# NO IL: 5 Acres W/ Farmhouse, outbuildings, 5car garage w/220



## Pony (Jan 6, 2003)

I'm posting this for a friend who REALLY needs to get this place rented (don't know if they're interested in a sale at this point - probably for the right price to the right folks). Rent may be negotiable (within reason).

Here's the ad:
*"Snyder Farm"* - Charming 5 acre hobby farm located in Maple Park, IL (right outside of Sycamore IL) Surrounded by several hundred acres of corn and soybeans. Stunning sunsets (not kidding, we still miss them) and within walking/riding distance of The Great Western Trail. Cozy two story farmhouse with new roof and very usable basement. 4 bedroom ... 1 bath with 2-year old black appliances from recent renovation. Mostly hardwood laminate and tile flooring with neutral walls and trim.

FIVE car detached garage (14' ceiling) with 3 doors and 220V hookup. Two 1-acre pastures and smaller mud pen with white vinyl horse fence and gates. Two horse stalls with rubber mats and rough-in for additional stall. Massive 120'x40' metal pole building with water and two large doors (you could drive a semi truck & trailer in and out). Classic old red barn with 2 levels, indoor cages for goats, poultry, etc. and attached outdoor fenced pen. A second 1-car garage and two hoghouses that could be used for storage. Also has a 70'x50' concrete pad for storing vehicles, trailers, or equipment. Recent landscaping and a bonfire pit in the courtyard perfect for summer parties.


for info, contact damonallenhill (at) hotmail (dot) com


----------



## Guest (Jul 21, 2010)

OH! I LOVE that area. Unfortunately it's still too close to my in laws. I used to live in DeKalb and worked in Sycamore. 

I wonder if Sorrento's Steaks is still open!? Got the best prime rib there!


----------



## Nomad (Dec 19, 2002)

That sounds like what we've been looking for, but I need to rent for a year until I can use my VA loan to buy a place. Our goal is to buy and we wouldn't move unless we were able to do that. I'm sure it's out of my price range, though. Sounds like a pretty nice place for someone who wants things already set up for them.

Nomad


----------



## sharon hanan (Aug 3, 2010)

I am really interested in the farm. I have emailed you a couple of times. Is the farm still for rent? My emails are [email protected] and [email protected]


----------



## Pony (Jan 6, 2003)

Sharon, the couple looking to rent out the farm have had a devastating loss, but I'll send a pm to them with your info.


----------



## Gregsfxr3 (Mar 12, 2010)

was wondering if the homestead was still for rent? am very interested


----------



## Pony (Jan 6, 2003)

Gregsfxr3 said:


> was wondering if the homestead was still for rent? am very interested


As I said in my original post, you need to contact the person at the email on the bottom of the post:


"for info, contact damonallenhill (at) hotmail (dot) com "
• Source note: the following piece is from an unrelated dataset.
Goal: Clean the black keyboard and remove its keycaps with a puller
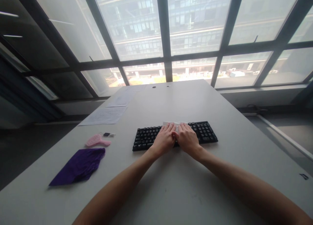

They've had some computer issues as well as a death in the family, I don't know the status of the farm at this point.


----------



## HillBunker (Jul 26, 2010)

Tonya said:


> OH! I LOVE that area. Unfortunately it's still too close to my in laws. I used to live in DeKalb and worked in Sycamore.
> 
> I wonder if Sorrento's Steaks is still open!? Got the best prime rib there!


Tonya, I'm the farm owner Pony was nice enough to post for. But now that I'm a HST member you'll be seeing me on the forums a LOT!

Yes, Sorrentos is still open and is still THE best place in the region for prime rib. It's the special on Wednesdays and is unbelievably tasty! The still have a good dinner crowd on weeknights and weekends.


----------



## HillBunker (Jul 26, 2010)

Sharon - Good meeting you and the family this weekend, let me know if you have any more questions!

Greg - I responded to your email with more details and plenty of pictures. Please ask if I haven't answered all of your questions.

And I apologize for the delay in responding to everyone... as Pony intimated, my wife just lost a pregnancy at 18 weeks and then our home PC crashed. Needless to say, its been a really tough week for us.


----------



## Pony (Jan 6, 2003)

HEY, YOU!

Glad to see you're back online, and that you're posting here on HT! 

Now you'll REALLY lose your life to the computer. HT is more addicting than FB!

(is your lady wife also here?)


----------



## momof2birds (Aug 14, 2010)

Hillbunker, so sorry for your loss. I hope your real estate dealings go smoothly.


----------